▶ _DIRECTIONS FOR THIS TASK_
Restate word for word the lines of the material below, from the line with "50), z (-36" to the line with "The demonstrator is", both lines included, and no others.

▶ _MATERIAL FOR THIS EXERCISE_

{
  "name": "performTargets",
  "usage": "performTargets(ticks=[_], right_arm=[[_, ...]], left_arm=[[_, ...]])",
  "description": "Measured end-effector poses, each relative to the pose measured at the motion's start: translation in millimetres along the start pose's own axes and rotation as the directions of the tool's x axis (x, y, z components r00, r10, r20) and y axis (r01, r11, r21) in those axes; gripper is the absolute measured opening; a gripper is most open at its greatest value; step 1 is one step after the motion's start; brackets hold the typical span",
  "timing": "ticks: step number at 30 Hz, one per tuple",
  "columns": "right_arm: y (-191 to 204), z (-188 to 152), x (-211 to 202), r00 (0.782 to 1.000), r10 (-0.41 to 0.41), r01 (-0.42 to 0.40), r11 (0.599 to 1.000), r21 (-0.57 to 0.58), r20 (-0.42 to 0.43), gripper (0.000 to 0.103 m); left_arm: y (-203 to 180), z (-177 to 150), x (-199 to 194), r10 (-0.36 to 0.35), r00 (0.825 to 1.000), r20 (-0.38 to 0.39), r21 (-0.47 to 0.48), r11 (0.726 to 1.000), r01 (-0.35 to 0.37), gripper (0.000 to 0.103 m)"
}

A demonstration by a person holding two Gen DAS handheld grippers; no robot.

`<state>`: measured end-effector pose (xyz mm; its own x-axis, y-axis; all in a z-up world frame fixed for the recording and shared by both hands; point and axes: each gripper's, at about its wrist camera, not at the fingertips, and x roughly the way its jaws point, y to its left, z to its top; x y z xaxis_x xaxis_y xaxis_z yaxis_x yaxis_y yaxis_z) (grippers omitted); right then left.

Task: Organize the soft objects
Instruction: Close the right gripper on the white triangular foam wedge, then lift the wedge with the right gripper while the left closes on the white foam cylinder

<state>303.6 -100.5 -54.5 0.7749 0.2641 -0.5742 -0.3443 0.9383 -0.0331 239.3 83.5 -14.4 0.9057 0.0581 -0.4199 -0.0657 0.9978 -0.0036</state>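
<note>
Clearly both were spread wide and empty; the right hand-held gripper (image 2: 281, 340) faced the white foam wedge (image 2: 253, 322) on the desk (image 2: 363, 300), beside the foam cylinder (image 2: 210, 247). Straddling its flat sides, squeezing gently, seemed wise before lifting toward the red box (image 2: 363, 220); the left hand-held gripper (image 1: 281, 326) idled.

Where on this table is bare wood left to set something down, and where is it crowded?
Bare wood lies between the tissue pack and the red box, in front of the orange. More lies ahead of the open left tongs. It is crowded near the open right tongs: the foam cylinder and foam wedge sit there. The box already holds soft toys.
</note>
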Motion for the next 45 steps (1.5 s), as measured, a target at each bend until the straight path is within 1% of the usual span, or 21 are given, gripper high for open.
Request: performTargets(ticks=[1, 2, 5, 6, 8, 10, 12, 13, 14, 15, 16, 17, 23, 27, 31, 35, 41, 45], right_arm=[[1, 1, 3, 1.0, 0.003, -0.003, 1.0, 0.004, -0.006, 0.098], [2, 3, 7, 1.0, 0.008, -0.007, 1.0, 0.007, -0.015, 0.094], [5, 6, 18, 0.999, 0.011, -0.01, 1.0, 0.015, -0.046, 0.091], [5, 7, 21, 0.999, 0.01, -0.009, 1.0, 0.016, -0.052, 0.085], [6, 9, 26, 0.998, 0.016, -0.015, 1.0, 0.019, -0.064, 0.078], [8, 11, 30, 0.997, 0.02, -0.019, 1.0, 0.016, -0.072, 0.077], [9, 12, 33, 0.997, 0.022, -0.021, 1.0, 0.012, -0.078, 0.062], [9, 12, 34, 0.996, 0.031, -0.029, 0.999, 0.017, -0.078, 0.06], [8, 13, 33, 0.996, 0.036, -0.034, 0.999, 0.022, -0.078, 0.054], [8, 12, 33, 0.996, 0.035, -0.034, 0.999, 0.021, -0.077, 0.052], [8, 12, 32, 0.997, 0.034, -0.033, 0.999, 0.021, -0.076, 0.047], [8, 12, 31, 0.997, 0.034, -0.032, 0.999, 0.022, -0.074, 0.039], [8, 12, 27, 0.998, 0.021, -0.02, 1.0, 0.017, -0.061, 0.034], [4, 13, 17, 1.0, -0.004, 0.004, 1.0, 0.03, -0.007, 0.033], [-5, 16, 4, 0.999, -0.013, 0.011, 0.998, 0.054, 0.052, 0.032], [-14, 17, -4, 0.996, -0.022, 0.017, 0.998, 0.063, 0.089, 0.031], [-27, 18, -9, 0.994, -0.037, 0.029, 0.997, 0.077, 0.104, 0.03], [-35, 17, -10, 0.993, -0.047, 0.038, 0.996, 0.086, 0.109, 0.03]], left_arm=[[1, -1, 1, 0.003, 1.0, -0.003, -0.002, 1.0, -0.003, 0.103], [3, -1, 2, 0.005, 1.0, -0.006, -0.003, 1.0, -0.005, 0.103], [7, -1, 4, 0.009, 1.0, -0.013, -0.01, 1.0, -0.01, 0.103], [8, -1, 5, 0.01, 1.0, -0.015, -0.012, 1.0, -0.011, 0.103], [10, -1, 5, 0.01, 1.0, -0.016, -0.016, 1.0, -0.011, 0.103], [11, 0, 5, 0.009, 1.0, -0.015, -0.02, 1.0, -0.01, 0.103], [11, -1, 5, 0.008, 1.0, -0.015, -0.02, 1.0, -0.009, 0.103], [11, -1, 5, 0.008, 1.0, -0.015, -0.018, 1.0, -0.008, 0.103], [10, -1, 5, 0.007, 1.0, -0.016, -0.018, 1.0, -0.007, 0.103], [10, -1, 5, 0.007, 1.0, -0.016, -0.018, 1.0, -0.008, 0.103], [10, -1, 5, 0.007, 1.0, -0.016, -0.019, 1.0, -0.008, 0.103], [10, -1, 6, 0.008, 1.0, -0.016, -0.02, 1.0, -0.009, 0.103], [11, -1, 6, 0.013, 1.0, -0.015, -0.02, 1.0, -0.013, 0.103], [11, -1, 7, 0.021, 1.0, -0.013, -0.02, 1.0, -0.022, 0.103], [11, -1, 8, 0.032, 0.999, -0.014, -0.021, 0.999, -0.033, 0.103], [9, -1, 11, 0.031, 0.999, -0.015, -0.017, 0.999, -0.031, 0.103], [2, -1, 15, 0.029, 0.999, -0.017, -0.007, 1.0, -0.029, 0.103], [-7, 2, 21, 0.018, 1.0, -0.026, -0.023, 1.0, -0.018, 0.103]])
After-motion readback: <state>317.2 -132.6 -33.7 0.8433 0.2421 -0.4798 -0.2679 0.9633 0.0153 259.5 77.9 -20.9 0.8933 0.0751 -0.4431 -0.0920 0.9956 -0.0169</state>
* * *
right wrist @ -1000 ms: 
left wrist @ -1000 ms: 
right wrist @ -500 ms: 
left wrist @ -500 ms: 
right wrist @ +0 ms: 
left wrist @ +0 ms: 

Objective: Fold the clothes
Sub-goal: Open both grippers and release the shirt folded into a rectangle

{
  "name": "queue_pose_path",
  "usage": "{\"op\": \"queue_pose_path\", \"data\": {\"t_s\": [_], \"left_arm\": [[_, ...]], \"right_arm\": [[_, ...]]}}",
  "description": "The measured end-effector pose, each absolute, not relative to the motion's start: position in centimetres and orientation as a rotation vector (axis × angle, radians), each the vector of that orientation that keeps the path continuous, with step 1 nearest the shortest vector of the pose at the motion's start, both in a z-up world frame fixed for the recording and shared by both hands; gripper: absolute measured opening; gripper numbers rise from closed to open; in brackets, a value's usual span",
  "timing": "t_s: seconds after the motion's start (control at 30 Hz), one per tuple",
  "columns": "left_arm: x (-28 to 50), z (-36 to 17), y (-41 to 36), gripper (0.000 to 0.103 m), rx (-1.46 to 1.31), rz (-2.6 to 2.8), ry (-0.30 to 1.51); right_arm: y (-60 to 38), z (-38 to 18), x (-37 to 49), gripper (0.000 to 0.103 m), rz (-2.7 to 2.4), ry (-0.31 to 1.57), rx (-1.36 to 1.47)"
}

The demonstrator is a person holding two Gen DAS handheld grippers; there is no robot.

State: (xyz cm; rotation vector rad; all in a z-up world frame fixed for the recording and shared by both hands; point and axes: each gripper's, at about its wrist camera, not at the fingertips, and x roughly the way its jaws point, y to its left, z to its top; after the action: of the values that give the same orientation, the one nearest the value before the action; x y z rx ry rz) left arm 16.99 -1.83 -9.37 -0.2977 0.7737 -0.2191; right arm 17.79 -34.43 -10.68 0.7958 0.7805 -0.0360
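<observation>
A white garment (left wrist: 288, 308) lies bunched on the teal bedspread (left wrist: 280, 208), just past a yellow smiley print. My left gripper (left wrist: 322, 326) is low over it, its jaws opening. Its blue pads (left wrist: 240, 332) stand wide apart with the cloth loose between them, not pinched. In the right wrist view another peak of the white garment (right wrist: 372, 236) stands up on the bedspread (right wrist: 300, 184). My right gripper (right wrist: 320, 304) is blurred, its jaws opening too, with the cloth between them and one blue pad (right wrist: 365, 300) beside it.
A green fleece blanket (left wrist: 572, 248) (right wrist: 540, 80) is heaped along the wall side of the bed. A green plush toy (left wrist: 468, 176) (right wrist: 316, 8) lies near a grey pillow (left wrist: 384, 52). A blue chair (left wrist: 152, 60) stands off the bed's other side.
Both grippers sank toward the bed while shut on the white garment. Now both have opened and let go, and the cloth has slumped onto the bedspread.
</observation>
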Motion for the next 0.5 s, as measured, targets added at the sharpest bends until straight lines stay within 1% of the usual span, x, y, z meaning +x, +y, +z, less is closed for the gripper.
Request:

▶ _TASK OUTPUT_
  "columns": "left_arm: x (-28 to 50), z (-36 to 17), y (-41 to 36), gripper (0.000 to 0.103 m), rx (-1.46 to 1.31), rz (-2.6 to 2.8), ry (-0.30 to 1.51); right_arm: y (-60 to 38), z (-38 to 18), x (-37 to 49), gripper (0.000 to 0.103 m), rz (-2.7 to 2.4), ry (-0.31 to 1.57), rx (-1.36 to 1.47)"
}

The demonstrator is a person holding two Gen DAS handheld grippers; there is no robot.

The work on this exercise is now complete.